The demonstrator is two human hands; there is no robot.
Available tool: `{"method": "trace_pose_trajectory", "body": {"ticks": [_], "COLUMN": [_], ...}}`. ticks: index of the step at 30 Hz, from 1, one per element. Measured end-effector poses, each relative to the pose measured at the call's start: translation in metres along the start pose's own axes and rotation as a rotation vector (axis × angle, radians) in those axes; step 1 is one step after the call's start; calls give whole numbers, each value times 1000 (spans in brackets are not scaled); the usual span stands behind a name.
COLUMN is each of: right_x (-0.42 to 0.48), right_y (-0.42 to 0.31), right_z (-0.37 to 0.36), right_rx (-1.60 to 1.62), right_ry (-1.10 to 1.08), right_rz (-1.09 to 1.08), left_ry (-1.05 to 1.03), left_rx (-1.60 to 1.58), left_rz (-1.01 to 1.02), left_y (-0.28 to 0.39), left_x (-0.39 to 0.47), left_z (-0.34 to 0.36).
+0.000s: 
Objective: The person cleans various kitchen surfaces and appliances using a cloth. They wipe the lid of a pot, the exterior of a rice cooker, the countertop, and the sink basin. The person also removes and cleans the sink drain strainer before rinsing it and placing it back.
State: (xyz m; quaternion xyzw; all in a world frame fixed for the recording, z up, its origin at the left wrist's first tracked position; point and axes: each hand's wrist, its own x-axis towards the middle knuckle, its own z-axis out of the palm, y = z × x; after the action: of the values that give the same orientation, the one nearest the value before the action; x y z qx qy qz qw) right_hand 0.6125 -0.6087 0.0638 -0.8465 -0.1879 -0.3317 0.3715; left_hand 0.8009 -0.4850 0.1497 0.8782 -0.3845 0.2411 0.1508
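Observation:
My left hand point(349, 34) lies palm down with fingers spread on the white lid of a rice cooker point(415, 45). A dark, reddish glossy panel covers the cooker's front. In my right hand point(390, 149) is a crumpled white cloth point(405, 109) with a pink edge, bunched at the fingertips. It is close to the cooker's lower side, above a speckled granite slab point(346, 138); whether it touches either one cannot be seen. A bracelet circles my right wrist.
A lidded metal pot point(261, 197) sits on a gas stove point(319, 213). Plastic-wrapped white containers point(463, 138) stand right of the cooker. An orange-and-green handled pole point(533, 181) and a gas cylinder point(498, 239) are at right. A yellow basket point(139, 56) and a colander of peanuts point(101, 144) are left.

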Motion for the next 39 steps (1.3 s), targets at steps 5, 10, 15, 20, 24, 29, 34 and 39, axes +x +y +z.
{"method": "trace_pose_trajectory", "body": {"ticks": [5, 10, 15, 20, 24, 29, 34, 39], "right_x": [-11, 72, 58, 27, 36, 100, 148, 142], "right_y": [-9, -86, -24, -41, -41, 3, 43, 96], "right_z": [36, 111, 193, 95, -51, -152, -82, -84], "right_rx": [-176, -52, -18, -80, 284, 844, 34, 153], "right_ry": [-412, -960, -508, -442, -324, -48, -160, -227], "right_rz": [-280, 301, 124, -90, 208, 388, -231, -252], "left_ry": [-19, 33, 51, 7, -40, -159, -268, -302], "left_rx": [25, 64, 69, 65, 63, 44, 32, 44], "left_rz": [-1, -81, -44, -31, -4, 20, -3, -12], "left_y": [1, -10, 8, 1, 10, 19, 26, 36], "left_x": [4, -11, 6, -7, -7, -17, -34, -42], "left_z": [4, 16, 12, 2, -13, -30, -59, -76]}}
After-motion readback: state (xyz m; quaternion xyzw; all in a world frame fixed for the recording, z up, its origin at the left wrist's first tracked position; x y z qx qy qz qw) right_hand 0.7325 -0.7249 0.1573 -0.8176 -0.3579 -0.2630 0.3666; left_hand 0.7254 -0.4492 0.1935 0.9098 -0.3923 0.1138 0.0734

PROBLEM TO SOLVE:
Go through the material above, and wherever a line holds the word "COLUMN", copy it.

RESPONSE TO THIS TASK:
Available tool: `{"method": "trace_pose_trajectory", "body": {"ticks": [_], "COLUMN": [_], ...}}`. ticks: index of the step at 30 Hz, from 1, one per element. Measured end-effector poses, each relative to the pose measured at the call's start: translation in metres along the start pose's own axes and rotation as a rotation vector (axis × angle, radians) in those axes; step 1 is one step after the call's start; calls give whole numbers, each value times 1000 (spans in brackets are not scaled); the usual span stands behind a name.
COLUMN is each of: right_x (-0.42 to 0.48), right_y (-0.42 to 0.31), right_z (-0.37 to 0.36), right_rx (-1.60 to 1.62), right_ry (-1.10 to 1.08), right_rz (-1.09 to 1.08), left_ry (-1.05 to 1.03), left_rx (-1.60 to 1.58), left_rz (-1.01 to 1.02), left_y (-0.28 to 0.39), left_x (-0.39 to 0.47), left_z (-0.34 to 0.36).

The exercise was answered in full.